Depuis le Covid-19, tout le monde connaît ce coton-tige que l’on met dans le nez pour recueillir les sécrétions nasales. Il s’agit d’un test in vitro. À l’aide de cet échantillon, nous tenterons de détecter le pathogène. Les analyses de sang en laboratoire sont également des tests in vitro. Pour reprendre l’exemple des infections urinaires, le test in vitro est aussi le prélèvement d’urine. Avec cet échantillon, le laboratoire va tenter de détecter quelle bactérie est responsable de l’infection. Mais aussi déterminer le profil de sensibilité à la résistance aux antibiotiques pour guider le médecin dans la prescription.

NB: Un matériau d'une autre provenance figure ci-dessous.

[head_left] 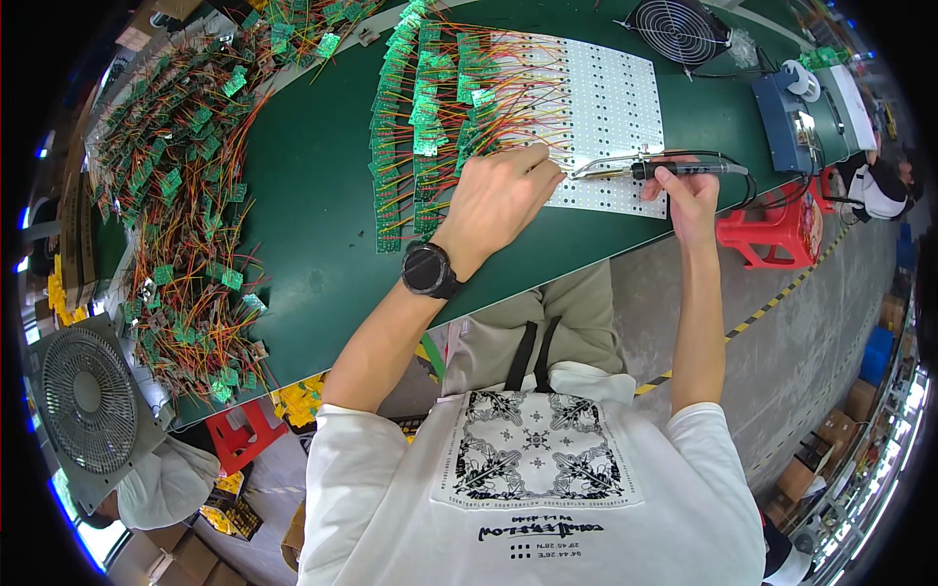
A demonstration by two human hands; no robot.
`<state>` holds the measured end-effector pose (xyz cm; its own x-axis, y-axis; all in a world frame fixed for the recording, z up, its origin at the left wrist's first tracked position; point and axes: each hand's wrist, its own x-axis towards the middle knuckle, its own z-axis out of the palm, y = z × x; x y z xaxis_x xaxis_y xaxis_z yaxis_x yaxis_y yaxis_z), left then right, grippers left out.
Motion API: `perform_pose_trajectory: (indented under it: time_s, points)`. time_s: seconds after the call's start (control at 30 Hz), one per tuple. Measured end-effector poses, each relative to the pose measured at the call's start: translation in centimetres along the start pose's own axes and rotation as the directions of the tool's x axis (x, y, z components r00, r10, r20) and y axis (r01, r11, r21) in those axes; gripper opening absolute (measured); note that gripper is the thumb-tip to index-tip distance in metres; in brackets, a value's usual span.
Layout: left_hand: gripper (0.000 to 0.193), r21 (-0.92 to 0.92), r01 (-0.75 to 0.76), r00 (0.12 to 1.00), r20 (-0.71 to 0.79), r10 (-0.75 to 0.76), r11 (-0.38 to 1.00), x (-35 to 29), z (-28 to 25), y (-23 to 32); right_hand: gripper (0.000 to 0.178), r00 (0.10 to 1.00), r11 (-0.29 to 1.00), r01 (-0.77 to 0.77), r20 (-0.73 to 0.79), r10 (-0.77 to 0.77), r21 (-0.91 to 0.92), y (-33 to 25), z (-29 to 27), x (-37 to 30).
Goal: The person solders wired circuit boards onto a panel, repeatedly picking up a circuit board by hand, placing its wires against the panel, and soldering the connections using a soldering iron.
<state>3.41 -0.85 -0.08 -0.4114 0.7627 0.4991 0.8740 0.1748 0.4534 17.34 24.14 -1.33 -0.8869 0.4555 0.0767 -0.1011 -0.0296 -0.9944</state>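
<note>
A white perforated panel [625, 117] with rows of small dark dots lies on the green table. Red and yellow wires [528, 107] run onto its left half from columns of small green circuit boards [427, 103]. My left hand [503, 200], with a dark watch at the wrist, is closed in a pinch at the panel's near edge; what its fingertips hold is too small to make out. In my right hand [689, 195] is a soldering iron [708, 168] with a thin metal feed tube. Its tip points left and reaches close to my left fingertips.
A tangled heap of wired green boards [176, 186] covers the table's left side. At the back right are a round black fan [679, 31] and a blue box [785, 122] with a white spool. A red stool [777, 234] stands right; a large grey fan [88, 391] stands lower left beside another person.
</note>
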Motion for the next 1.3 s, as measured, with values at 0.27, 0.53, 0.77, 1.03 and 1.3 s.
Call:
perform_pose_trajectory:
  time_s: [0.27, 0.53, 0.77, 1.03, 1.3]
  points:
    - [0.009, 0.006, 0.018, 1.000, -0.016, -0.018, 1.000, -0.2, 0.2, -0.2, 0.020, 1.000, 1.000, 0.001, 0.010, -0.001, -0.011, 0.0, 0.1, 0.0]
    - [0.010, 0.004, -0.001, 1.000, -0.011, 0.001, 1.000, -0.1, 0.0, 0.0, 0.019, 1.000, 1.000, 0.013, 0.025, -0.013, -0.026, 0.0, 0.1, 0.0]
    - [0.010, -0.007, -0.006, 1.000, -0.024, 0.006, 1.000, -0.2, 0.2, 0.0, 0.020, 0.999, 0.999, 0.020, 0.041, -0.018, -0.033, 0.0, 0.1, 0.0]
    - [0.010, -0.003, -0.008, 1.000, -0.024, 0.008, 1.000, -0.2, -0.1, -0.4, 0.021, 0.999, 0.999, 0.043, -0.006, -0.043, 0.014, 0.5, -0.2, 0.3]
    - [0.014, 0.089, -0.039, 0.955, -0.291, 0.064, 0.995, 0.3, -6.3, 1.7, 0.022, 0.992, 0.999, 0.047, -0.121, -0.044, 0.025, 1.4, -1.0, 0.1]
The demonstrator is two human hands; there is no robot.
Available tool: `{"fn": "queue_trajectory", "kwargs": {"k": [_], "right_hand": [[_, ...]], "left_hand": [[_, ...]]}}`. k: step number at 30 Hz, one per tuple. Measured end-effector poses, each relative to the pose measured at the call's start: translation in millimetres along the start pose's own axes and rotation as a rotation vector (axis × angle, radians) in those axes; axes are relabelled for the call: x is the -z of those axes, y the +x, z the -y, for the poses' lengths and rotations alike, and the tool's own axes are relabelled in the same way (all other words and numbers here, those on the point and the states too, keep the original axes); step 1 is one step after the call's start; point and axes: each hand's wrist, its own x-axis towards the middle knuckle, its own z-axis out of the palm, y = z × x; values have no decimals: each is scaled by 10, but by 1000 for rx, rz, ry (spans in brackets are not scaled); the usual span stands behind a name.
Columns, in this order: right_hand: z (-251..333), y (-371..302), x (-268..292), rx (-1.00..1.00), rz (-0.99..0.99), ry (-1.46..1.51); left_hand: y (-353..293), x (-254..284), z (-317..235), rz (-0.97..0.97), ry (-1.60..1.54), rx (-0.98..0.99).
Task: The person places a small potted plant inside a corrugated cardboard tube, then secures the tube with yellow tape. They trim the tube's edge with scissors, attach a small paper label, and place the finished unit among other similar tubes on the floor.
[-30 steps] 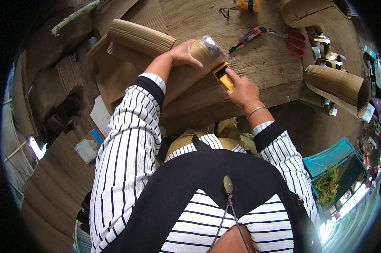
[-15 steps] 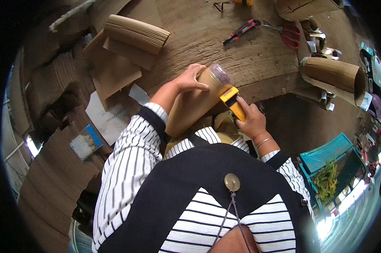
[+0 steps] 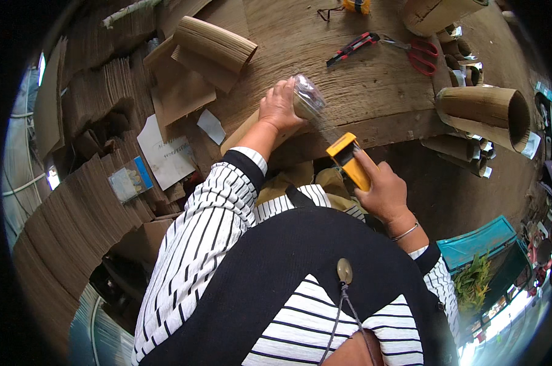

Quelles sont les alternatives aux antibiotiques ?
Règles d’hygiène et vaccination. Mais aussi un usage raisonné des antibiotiques. Emportez-les quand vous en avez besoin. Pour les infections virales comme le Covid-19, on ne prend pas d’antibiotiques !
Retrouvez le replay de l’émission Vos Santé du 12 octobre 2024.
À SAVOIR
Il existe douze familles d’antibiotiques, chacune agissant différemment pour lutter contre les bactéries.
Pénicillines (ex : Amoxicilline) – Ciblent la paroi cellulaire.
Céphalosporines (par exemple Ceftriaxone) – Ciblent la paroi cellulaire.
Macrolides (par exemple azithromycine) – Bloquent la production de protéines.
Tétracyclines (par exemple Doxycycline) – Bloquent la production de protéines.
Fluoroquinolones (par exemple ciprofloxacine) – Ciblent l’ADN des bactéries.
Aminoglycosides (ex : Gentamicine) – Bloquent la production de protéines.
Sulfonamides (ex : Sulfaméthoxazole) – Empêchent la production d’acide folique.
Carbapénèmes (par exemple, imipénème) – Ciblez la paroi cellulaire.
Glycopeptides (par exemple, vancomycine) – Ciblent la paroi cellulaire.
Lincosamides (par exemple clindamycine) – Bloquent la production de protéines.
Oxazolidinones (par exemple Linezolid) – Bloquent la production de protéines.
Polymyxines (par exemple colistine) – Endommagent la membrane cellulaire.